Penentuan tuan rumah final Liga Champions 2027 sempat diperebutkan dalam dua proses sebelum venue akhirnya dipastikan.
Final Liga Champions adalah pertandingan terbesar dalam sepak bola antarklub Eropa, dan hanya stadion-stadion terbaik di seluruh Eropa yang dianggap layak untuk menggelarnya.
Namun, UEFA sempat menghadapi proses yang cukup berliku untuk memastikan siapa yang akan mendapatkan hak menjadi tuan rumah final 2027, yang dijadwalkan berlangsung pada Sabtu, 5 Juni.
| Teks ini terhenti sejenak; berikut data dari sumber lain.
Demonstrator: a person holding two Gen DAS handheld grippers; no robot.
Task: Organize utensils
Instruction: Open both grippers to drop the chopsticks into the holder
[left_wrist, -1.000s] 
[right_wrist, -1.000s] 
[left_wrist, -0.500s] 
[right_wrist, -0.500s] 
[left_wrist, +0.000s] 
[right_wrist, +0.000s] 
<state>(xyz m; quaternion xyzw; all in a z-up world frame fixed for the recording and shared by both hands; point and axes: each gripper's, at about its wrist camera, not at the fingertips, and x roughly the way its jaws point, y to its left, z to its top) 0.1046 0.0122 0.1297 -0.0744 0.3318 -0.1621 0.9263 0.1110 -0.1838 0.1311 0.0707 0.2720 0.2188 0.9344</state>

Proses penawaran awal pada 2023 mengerucut pada dua kandidat, yakni Puskas Arena di Budapest atau San Siro di Milan, tetapi kemudian seluruh proses harus diulang lagi.
Hal itu terjadi karena Hungaria dipilih menjadi tuan rumah final 2026—saat PSG pada akhirnya mengalahkan Arsenal lewat adu penalti untuk mempertahankan trofi—sementara masa depan San Siro dinilai terlalu tidak pasti bagi UEFA untuk menyerahkan final kepada Milan. Keputusan itu pada akhirnya terbukti bijak.
Setelah proses bidding dibuka kembali pada 2024, Azerbaijan mengajukan Stadion Olimpiade Baku, sementara Spanyol memasukkan Estadio Metropolitano milik Atletico Madrid sebagai kandidat, dan pada akhirnya stadion terakhir itulah yang terpilih.
Dengan demikian, 2027 akan menjadi kali kedua Stadion Metropolitano menjadi tuan rumah final Liga Champions putra.
Yang pertama terjadi pada 2019, hanya dua tahun setelah stadion itu dibuka, ketika Madrid menjadi saksi kemenangan Liverpool atas Tottenham.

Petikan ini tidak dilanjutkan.